Partial volume effects determining hot spot separation can also affect image contrast, i.e. the magnitude of the noise (low signal in between hot spots) and signal measurement (peak measurement of hot spot). The small matrix size of 32x32 reduced contrast between hot spots indicating a spill-in of signal from hot spots (Supplementary Figure 8). However, a 64x64 matrix size was sufficient to avert these effects for large objects of 1.8. mm, but with smaller objects a 64x64 matrix was insufficient. A 96x96 or higher matrix was needed to provide a high contrast between hot spots. The pattern of contrast between sequences was consistent, although the magnitude of contrast between sequences was their detection sensitivity. The consistency in contrast patterns between sequences was further evident in contour plots (Figure 9). A high contrast was evident for large objects (1.8 mm) and a large gap (1.5 mm) with a large matrix size (i.e. small voxel size).
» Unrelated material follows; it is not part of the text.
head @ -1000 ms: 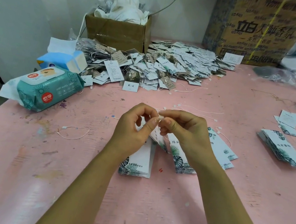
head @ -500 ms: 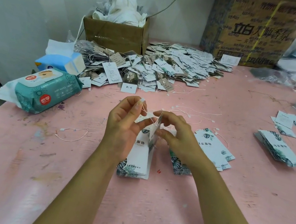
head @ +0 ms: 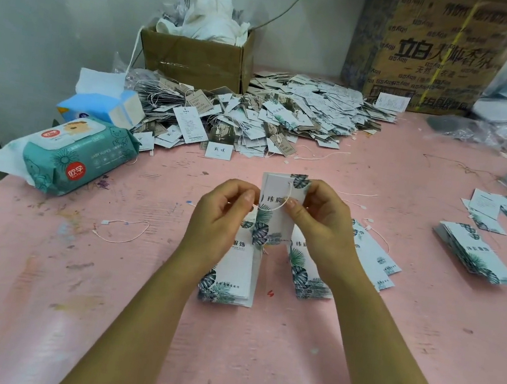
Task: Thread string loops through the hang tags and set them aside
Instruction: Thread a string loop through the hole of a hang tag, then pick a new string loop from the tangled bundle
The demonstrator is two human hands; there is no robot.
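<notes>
A white hang tag (head: 279,208) with green leaf print stands upright between my hands above the pink table. A thin white string (head: 288,193) runs from its top hole down across its face. My right hand (head: 316,216) pinches the tag and the string's lower part. My left hand (head: 227,211) has curled fingers that pinch the string's other end at the tag's left edge. Under my hands lie two stacks of the same tags, one (head: 232,272) below my left wrist and one (head: 306,273) below my right.
A big heap of strung tags (head: 271,120) lies at the back before a small cardboard box (head: 198,59). A wipes pack (head: 70,155) and tissue box (head: 102,107) sit at the left. More tag stacks (head: 476,253) lie right. Loose strings (head: 121,229) lie on the table (head: 39,292).
The tag has been lifted and turned to face me. The string now hangs through its top hole, and both hands have closed in on it.
</notes>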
As the gap decreases, a higher voxel size is required to define this gap more accurately, based on the magnitude of the contrast. As object size decreases, it is more difficult to achieve a high contrast with a small gap. At the 0.9 object size, contrast is affected by both a loss of signal (large gap size) and spill-over effect (small gap size), with a more optimal contrast at an intermediate gap size. In these measures, FLASH and MSME provided the highest contrast, whereas FISP provided the lowest contrast between hot spots. These differences potentially reflect the influence of the high signal produced by hot spots using the FISP sequence, which leads to greater partial volume effects between hot spots. These partial volume effects are less evident at the small object size, where contrast is predominantly determined by matrix/voxels size, with smaller voxels providing the best distinction between noise and signal. Analysis of hot spot separation illustrates the importance of object and voxel size to appropriately interpret 19F images. Large voxel volumes carry a high risk of overestimating the distribution and number of macrophages that invaded ECM hydrogel. A 96x96 matrix (0.42 mm resolution) minimizes this risk, but even smaller voxel sizes would further improve the mapping of macrophage hot spots.

Figure 9. Defining contrast to separate hot spots.

Figure 9.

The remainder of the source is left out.